Seward, considered to be a magnificent player, bigger than most others, possessing a long kick and a strong mark, was acknowledged to be one of the finest players of his time:
"Seward, a tall University player, was about 6ft. 5in., very strong, and a grand mark and kick. His hitting out from ruck was accurate. It was a pity he did not remain in the game longer." — 'Old St Kildaite', The Sporting Globe, 22 August 1936.
"Seward was the greatest player I have ever seen, ... [he] was simply a football-coach's dream! A giant of 6ft. 4in., it is no exaggeration to say he was a super-Torney, a super-Mueller and a super-Gordon Rattray (of punt kick fame) combined. He followed unchanged for four quarters, hit out unerringly to his clever rover, Martin Ratz, marked like Tom Fitzmaurice, and, like Gordon Rattray, punted goals with no trouble whatsoever from 65 yards out, to the tune of five or six goals in the side's av. 13 goals total." — Dr. James N. Shelton, The Sporting Globe, 17 October 1942.

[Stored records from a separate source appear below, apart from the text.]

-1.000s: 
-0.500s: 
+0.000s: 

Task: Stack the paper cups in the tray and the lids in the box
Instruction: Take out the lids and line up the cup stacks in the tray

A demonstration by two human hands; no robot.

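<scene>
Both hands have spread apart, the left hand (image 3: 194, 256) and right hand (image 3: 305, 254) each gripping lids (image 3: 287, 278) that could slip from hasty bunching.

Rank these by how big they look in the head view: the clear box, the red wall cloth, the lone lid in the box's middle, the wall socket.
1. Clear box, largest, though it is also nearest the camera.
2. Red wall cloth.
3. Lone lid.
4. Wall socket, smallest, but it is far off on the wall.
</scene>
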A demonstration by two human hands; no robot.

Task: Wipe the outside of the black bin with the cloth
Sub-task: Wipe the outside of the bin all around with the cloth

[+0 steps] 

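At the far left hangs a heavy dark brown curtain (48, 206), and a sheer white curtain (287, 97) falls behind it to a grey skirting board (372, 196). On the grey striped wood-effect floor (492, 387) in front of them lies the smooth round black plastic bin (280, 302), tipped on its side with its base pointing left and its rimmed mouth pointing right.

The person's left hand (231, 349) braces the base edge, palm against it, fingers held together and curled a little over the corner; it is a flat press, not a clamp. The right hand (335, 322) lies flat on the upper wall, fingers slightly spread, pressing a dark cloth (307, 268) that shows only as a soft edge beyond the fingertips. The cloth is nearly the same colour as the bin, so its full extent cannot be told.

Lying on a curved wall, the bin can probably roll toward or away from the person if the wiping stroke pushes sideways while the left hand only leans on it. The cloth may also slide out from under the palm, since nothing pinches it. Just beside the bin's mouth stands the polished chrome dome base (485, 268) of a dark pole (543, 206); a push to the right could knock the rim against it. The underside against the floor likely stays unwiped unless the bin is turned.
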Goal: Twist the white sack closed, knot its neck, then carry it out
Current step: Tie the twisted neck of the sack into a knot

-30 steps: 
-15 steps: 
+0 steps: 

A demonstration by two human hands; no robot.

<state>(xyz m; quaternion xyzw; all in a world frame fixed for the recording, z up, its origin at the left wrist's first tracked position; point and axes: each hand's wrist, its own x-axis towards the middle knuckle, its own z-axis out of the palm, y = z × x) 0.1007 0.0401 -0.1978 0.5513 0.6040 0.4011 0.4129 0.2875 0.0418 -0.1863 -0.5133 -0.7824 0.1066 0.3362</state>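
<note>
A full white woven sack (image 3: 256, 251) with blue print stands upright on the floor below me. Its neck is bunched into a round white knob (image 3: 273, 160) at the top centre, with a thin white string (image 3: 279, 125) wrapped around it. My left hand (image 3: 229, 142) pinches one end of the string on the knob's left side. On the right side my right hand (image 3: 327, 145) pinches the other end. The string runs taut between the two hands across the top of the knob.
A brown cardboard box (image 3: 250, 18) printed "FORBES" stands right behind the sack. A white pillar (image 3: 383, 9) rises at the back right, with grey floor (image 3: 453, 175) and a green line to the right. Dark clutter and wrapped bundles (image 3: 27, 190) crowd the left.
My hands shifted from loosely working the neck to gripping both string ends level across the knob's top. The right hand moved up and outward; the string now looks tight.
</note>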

"The reason [Leo Seward'] name is not so frequently recalled as those of other great players is that he played only one season in the League — 1908 — with University. His team mates included Tom, Chris, and Joe Fogarty, Harry and Ted Cordner, Martin Ratz, Alec (sic) Ogilvie, George Elliott, Lance Sleeman, Mark Gardner, Edgar Kneen, Bert Hartkopf and others.

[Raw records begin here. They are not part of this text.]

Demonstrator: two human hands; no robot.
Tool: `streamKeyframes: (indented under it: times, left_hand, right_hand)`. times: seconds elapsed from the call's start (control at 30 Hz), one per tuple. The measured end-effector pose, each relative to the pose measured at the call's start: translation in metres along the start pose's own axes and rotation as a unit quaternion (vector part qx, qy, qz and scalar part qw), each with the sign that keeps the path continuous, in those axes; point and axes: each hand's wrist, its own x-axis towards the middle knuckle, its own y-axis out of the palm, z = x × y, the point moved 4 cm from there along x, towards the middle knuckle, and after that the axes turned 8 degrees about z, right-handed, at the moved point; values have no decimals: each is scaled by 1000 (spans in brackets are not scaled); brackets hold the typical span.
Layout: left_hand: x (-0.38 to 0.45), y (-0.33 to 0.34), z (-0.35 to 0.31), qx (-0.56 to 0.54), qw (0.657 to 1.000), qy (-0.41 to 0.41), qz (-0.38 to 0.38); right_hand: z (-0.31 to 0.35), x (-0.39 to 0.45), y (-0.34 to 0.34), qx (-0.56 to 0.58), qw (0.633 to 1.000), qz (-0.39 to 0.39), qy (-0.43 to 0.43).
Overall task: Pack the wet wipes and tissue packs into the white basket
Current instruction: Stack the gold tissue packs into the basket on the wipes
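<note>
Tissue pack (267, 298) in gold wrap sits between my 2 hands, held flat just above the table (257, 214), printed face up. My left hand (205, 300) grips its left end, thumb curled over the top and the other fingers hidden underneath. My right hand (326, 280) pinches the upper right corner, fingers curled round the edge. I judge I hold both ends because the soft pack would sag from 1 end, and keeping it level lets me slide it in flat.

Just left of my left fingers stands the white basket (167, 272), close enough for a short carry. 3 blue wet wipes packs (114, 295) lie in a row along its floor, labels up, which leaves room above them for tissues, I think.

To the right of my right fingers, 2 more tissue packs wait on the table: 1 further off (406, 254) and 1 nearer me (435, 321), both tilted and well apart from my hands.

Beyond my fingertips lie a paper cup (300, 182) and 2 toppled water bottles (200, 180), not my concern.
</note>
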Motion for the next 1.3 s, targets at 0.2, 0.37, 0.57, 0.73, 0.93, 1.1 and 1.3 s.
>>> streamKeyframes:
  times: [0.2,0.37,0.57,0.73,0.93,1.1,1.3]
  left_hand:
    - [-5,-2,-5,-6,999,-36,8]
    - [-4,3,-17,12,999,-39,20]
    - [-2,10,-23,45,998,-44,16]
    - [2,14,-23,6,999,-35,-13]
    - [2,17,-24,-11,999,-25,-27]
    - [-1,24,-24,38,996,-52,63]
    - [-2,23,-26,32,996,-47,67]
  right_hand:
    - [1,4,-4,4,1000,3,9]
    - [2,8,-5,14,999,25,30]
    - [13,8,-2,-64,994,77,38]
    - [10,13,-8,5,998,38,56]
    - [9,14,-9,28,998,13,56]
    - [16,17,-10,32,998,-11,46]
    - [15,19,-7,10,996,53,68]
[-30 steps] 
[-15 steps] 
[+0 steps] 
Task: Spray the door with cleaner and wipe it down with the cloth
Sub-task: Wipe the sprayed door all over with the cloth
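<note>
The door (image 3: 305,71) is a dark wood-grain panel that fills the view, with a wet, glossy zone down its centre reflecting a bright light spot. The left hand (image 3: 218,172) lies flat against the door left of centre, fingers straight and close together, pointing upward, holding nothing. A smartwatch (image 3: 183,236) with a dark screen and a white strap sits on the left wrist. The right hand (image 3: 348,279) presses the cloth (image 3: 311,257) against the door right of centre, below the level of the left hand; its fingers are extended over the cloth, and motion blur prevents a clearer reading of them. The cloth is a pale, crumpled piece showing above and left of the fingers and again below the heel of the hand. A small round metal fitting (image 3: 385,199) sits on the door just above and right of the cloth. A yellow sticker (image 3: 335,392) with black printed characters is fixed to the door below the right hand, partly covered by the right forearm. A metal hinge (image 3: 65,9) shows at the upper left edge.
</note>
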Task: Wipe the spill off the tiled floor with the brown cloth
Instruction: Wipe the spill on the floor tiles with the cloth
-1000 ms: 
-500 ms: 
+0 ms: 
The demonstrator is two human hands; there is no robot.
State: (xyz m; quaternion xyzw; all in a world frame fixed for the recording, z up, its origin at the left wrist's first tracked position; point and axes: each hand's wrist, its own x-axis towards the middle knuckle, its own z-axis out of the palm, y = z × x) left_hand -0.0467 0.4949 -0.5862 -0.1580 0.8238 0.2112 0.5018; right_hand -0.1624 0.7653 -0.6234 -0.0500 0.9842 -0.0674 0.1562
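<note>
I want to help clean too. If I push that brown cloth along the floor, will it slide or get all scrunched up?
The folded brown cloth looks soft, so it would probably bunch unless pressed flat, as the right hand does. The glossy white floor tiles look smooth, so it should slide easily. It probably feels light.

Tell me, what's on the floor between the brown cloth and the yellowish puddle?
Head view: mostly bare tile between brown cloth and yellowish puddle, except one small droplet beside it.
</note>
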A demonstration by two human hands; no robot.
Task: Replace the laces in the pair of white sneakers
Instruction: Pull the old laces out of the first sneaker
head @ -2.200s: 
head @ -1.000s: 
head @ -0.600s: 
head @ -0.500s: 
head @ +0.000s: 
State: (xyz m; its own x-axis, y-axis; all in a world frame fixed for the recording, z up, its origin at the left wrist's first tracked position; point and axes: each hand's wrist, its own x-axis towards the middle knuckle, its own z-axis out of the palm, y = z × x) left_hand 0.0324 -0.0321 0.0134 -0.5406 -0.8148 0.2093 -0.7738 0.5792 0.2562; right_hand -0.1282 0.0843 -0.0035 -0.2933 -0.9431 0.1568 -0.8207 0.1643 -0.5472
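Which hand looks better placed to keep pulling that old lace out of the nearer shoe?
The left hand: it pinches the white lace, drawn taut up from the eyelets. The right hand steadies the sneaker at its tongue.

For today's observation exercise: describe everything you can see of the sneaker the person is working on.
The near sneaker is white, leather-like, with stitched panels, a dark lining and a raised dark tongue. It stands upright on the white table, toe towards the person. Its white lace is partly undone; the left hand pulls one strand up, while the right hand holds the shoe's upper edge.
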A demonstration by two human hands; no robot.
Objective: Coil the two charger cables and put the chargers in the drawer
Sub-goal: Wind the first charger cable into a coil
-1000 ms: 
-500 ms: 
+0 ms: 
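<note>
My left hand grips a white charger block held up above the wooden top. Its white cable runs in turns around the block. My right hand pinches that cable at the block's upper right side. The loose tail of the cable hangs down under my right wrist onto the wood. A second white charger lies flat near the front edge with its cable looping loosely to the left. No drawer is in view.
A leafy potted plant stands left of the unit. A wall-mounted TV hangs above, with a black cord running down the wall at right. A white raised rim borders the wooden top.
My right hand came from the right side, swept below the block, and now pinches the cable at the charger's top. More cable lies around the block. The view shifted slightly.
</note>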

I regard Seward as without exception the greatest follower and most dominating influence on the field during the last 30 years. This was Seward — 6ft. 4in. to height, 15 stone, magnificently built to proportion. Known by his team mates as "Sammy", he was scrupulously fair, unbeatable in the air, or in the ruck. His opponents literally bounced off him.
His hitting out to his smart rovers, Martin Ratz and Alec Ogilvie, was unerring, and opened up opportunities for fast, open play. On the run, a slow strider, with a stride "from here to the other side of the street", he was much faster than he appeared. When in possession of the ball, a punch, a stab or punt never failed to find a comrade. His punt kicks were rivalled only those of the late Frank Caine. His ruck opponents in that season included such great players as "Mallee" Johnson, Bert Franks, Vic Cumberland, Bill Walker, Bill Busbridge, and he was invincible..." — 'Retrospect', The Sporting Globe, 27 April 1935.

==All-round athlete==
He was also a fine all-round sportsman.
Apart from his prowess on the football field Leo [Seward] was also outstanding in many other avenues of life. It will be admitted he was one of the fairest footballers ever to play.
At golf and cricket, he excelled. At handball and tennis in his home town (Ballarat) he had few, if any, superiors. As an oarsman and as a swimmer he was again much above the average athlete, and as a pedestrian, notwithstanding his massive frame and height (6ft. 1½ [sic]), he was able to cut out the 100 yards in exceptionally good time. In addition, an occasional break of 100 on the billiard table cost him very little effort.
His life was a model for any young man to emulate. Speaking as one who knew him intimately, and appreciated him in full, his memory will ever be my cherished privilege." "Roxy, Williamstown", (Letter to the Editor), The Sporting Globe, 21 November 1942.

==Death==
A mining engineer and then a farmer at Beverley, Western Australia, he died in Western Australia on 1 April 1941, in a motoring accident, aged 55.